By Lonnie Powers
On any given night in the U.S., close to 39,500 military veterans are homeless. Nearly 1,000 of them are in Massachusetts.
These are men and women who have put their lives on the line in the deserts and mountains of Iraq and Afghanistan, and in the jungles of Vietnam. They fought in the Korean War, Panama, Lebanon, and the Persian Gulf. And yet, after all they endured in service to our country, they are sleeping in shelters, and living on the streets or in homeless encampments.
The reasons for their homelessness are complex. There are the general stressors that contribute to homelessness such as a shortage of affordable housing and limited opportunities to earn a living wage, coupled with the fact that military training and occupations don’t always translate well to the civilian workforce. Those issues are compounded by mental health problems that result from, or were exacerbated by, their service and the absence of social support networks. Child support arrears have also been identified as a leading cause of homelessness among veterans.
Recognizing the scale of the problem, in 2010 President Barack Obama launched an initiative aimed at ending veteran homelessness by 2015. As part of that, cities across the country, including a handful in Massachusetts, joined the Mayors Challenge to End Veteran Homelessness. And while the initiative’s ultimate goal has yet to be achieved, homelessness among veterans has fallen nationally by 47 percent in the last six years, while unsheltered homelessness has been reduced by 56 percent. Locally, Lynn became the first Massachusetts city to end veterans’ homelessness earlier this year. Boston has succeeded in housing all but just a small number of veterans who are homeless as of the beginning of this year.
Civil legal aid—free legal assistance or representation for low-income individuals facing non-criminal legal issues—has been an integral part of ensuring our veterans have safe, stable housing. The Department of Justice has noted that four of the most pressing unmet needs of homeless veterans involve legal assistance: preventing eviction/foreclosure, child support issues, outstanding warrants/fines, and restoration of a driver’s license. Recognizing the need, the Department of Veterans Affairs has made grant funding available to legal aid organizations to assist veterans as part of President Obama’s initiative.

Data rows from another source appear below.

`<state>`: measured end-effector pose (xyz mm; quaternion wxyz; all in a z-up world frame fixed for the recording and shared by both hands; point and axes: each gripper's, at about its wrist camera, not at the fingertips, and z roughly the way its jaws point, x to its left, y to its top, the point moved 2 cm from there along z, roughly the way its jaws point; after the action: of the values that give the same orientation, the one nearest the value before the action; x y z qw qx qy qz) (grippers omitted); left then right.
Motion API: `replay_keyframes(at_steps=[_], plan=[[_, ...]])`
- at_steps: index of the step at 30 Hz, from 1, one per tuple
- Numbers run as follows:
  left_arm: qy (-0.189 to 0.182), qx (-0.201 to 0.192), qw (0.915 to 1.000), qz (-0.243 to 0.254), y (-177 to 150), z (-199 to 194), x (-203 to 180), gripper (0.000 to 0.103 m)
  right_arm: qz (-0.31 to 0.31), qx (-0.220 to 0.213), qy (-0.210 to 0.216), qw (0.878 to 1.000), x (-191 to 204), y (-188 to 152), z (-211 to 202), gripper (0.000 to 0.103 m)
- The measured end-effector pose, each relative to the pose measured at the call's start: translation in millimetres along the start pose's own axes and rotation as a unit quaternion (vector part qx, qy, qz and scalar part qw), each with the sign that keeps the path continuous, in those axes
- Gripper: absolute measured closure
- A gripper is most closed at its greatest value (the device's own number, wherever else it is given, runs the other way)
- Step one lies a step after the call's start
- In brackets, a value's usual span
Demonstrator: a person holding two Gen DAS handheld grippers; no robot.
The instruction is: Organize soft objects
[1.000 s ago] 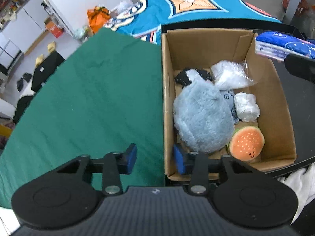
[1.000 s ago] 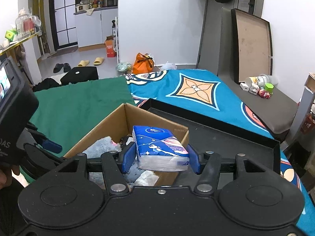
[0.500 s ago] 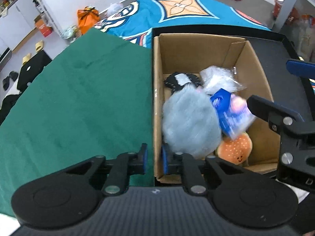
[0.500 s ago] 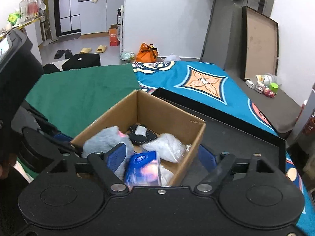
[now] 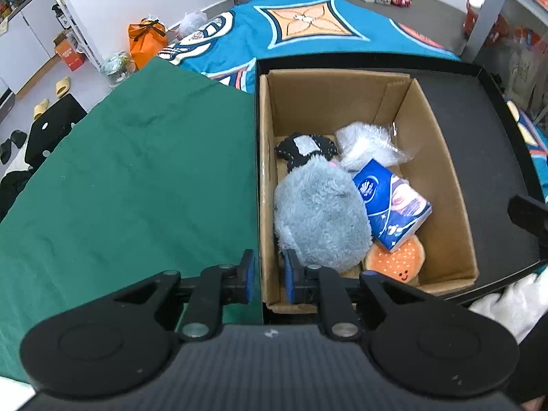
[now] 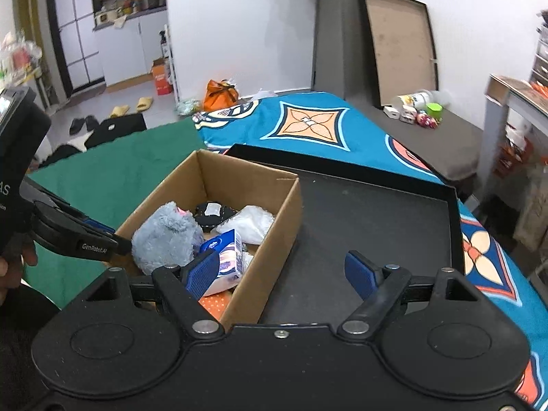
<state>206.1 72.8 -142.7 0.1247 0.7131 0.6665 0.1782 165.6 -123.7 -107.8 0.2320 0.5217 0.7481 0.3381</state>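
1. Cardboard box (image 5: pixel 441 178); open-topped, stiff corrugated walls, matte brown; stands on a black tray (image 5: pixel 479 130) with a raised rim; a green cloth (image 5: pixel 137 178) lies off to the left of the left gripper.
2. Left gripper (image 5: pixel 267 275); blue pads narrowed onto the box's near-left wall, one pad outside, one inside; looks clamped on that wall, judged to be steadying the box.
3. Grey plush (image 5: pixel 320 219); largest item, just ahead of the left gripper inside the box; shaggy, rounded, light and squashy; judged best pinched deep into the pile.
4. Tissue pack (image 5: pixel 390 205); blue glossy film, soft brick shape; leans tilted against the plush, its lower end on the burger plush (image 5: pixel 397 263); film likely slippery, so grip across the short sides.
5. Right gripper (image 6: pixel 282 272); fingers spread wide, nothing between them; held above the box's near-right corner and the tray.
6. Clear bag (image 5: pixel 370 144) of white stuff; crinkly, light; beyond the tissue pack.
7. Black-and-white soft item (image 5: pixel 304 147); small, beyond the grey plush.
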Motion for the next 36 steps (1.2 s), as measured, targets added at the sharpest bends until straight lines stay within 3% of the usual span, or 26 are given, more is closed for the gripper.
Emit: replay_keyframes(at_steps=[6, 10, 21, 28, 36], plan=[[0.01, -0.031, 0.9995, -0.001, -2.3, -24.6, -4.7, 0.052, 0.03, -0.012, -0.004, 0.999, -12.0, -1.4, -18.6, 0.023], [0.005, -0.041, 0.9991, -0.004, -3.1, -40.8, -13.7, 0.046, 0.047, -0.022, -0.013, 0.999, -20.9, -1.9, -31.0, 0.019], [0.011, -0.071, 0.9974, -0.007, -10.8, -89.7, -35.4, 0.017, 0.096, -0.047, -0.016, 0.994, -42.3, -8.7, -67.4, 0.0], [0.008, -0.074, 0.9971, -0.012, -18.3, -120.5, -44.1, 0.011, 0.128, -0.037, 0.005, 0.991, -56.0, -12.4, -84.5, 0.0], [0.0, -0.099, 0.9946, -0.031, -29.8, -162.8, -54.4, 0.003, 0.124, -0.035, 0.007, 0.992, -59.1, -13.2, -110.2, 0.0]])
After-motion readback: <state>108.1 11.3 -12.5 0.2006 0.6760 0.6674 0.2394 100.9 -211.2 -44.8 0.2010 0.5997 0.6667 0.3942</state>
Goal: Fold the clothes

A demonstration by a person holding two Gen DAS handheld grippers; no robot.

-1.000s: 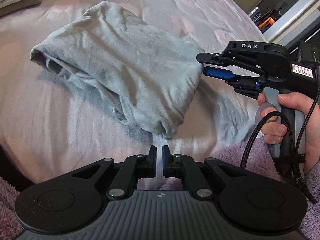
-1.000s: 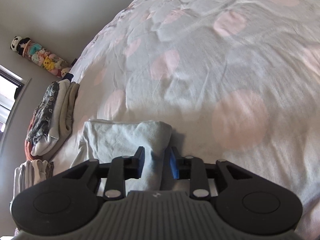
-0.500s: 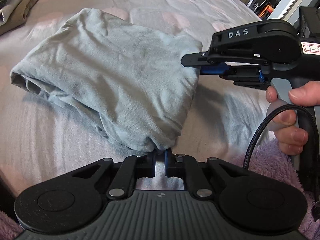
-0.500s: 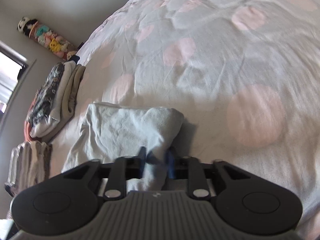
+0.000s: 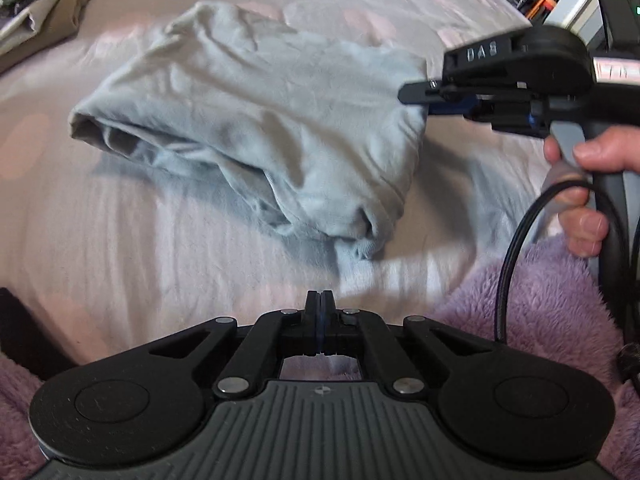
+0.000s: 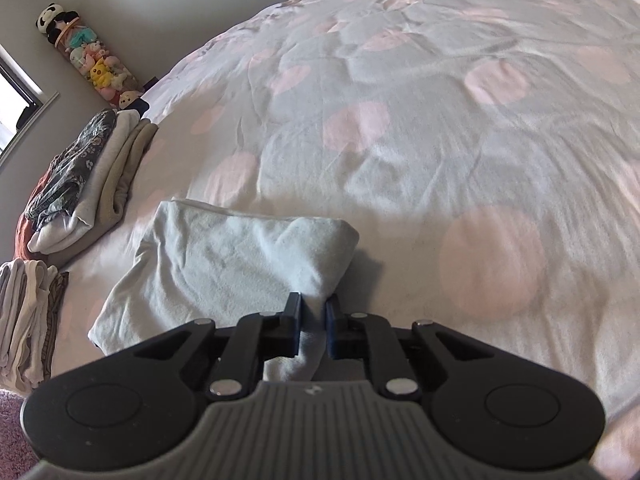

In addition to working to get veterans into permanent housing, civil legal aid is often an effective intervention for veterans who are at risk of becoming homeless—an estimated 1.4 million veterans nationwide. For example, several years ago, Legal Assistance Corp. of Central Massachusetts, now known as Community Legal Aid (CLA) helped Iraq War veteran Michael Damon and his family avoid foreclosure on their Uxbridge home. The family fell into financial hardship when war-related injuries left Damon disabled and he was ineligible to receive workers’ compensation. His injuries made him unable to care for his two children, which prevented his wife Lisa from working full-time. It wasn’t long before they received a foreclosure notice. Damon’s legal aid attorney filed suit on the family’s behalf against Countrywide Home Loans and Deutsche Bank. Their case was ultimately settled after their attorney was able to assist the Damons in repurchasing their home with a more affordable mortgage.
In another instance, MetroWest Legal Services (MWLS) succeeded in helping a 17-year Air Force veteran keep a roof over her head after a layoff and a stretch of unemployment brought her close to financial ruin. An MWLS attorney helped the veteran file for bankruptcy and represented her at the hearing, which resulted in the discharge of a large credit card debt—and a more stable financial future.
The theme of Veterans Day this year is “Courage-Honoring All Who Served.” As we honor and thank those who have served in our military, we must remember that for far too many veterans, the perils of service do not end with discharge from the military. If we truly want to honor all of our military veterans, we must ensure that the most vulnerable among them have the services and support they need and deserve to thrive as civilians.
Lonnie Powers is executive director of the Massachusetts Legal Assistance Corporation.